TASK DIRECTIONS: Return the data that follows, keeping every word and mark unchanged.

SOURCE MATERIAL:
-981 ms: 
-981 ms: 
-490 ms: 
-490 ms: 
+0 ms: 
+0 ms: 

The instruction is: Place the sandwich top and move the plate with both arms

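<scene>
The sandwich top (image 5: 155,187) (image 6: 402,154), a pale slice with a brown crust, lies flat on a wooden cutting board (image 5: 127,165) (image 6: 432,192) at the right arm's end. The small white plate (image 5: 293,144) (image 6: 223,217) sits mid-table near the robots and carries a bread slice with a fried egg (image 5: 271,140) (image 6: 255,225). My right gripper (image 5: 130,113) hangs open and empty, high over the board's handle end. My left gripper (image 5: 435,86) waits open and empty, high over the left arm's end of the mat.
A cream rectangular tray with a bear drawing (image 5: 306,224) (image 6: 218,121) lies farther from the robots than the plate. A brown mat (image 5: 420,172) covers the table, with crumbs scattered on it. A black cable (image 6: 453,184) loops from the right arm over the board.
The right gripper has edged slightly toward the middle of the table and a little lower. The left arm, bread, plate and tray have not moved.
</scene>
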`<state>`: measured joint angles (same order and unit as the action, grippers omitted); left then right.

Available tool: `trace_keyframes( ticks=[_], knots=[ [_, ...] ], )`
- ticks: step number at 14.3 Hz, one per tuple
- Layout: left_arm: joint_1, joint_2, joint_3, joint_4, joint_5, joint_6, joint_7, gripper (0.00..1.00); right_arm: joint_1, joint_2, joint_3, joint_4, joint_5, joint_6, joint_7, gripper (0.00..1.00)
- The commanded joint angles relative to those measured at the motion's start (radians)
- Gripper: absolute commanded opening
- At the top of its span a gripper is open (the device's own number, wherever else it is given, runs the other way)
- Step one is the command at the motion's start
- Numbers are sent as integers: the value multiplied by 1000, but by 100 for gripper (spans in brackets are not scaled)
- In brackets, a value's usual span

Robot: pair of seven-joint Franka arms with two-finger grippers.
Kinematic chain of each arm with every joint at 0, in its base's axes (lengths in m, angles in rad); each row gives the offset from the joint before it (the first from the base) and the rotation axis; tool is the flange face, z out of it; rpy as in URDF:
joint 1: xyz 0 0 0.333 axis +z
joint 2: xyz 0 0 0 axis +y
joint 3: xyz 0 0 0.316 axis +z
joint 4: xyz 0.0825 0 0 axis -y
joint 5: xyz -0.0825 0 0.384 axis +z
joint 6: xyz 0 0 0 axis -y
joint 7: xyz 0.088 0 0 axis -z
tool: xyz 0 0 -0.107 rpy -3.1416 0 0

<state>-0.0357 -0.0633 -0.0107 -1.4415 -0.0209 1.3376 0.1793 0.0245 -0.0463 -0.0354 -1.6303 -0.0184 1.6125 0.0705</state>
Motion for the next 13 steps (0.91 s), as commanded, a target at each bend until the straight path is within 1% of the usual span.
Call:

TASK SOLUTION:
-981 ms: 
-981 ms: 
-490 ms: 
-490 ms: 
+0 ms: 
+0 ms: 

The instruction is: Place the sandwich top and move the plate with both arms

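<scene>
The sandwich top (image 5: 155,187) (image 6: 402,154), a pale slice with a brown crust, lies flat on a wooden cutting board (image 5: 127,165) (image 6: 432,192) at the right arm's end. The small white plate (image 5: 293,144) (image 6: 223,217) sits mid-table near the robots and carries a bread slice with a fried egg (image 5: 271,140) (image 6: 255,225). My right gripper (image 5: 130,113) hangs open and empty, high over the board's handle end. My left gripper (image 5: 435,86) waits open and empty, high over the left arm's end of the mat.
A cream rectangular tray with a bear drawing (image 5: 306,224) (image 6: 218,121) lies farther from the robots than the plate. A brown mat (image 5: 420,172) covers the table, with crumbs scattered on it. A black cable (image 6: 453,184) loops from the right arm over the board.
The right gripper has edged slightly toward the middle of the table and a little lower. The left arm, bread, plate and tray have not moved.
</scene>
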`<state>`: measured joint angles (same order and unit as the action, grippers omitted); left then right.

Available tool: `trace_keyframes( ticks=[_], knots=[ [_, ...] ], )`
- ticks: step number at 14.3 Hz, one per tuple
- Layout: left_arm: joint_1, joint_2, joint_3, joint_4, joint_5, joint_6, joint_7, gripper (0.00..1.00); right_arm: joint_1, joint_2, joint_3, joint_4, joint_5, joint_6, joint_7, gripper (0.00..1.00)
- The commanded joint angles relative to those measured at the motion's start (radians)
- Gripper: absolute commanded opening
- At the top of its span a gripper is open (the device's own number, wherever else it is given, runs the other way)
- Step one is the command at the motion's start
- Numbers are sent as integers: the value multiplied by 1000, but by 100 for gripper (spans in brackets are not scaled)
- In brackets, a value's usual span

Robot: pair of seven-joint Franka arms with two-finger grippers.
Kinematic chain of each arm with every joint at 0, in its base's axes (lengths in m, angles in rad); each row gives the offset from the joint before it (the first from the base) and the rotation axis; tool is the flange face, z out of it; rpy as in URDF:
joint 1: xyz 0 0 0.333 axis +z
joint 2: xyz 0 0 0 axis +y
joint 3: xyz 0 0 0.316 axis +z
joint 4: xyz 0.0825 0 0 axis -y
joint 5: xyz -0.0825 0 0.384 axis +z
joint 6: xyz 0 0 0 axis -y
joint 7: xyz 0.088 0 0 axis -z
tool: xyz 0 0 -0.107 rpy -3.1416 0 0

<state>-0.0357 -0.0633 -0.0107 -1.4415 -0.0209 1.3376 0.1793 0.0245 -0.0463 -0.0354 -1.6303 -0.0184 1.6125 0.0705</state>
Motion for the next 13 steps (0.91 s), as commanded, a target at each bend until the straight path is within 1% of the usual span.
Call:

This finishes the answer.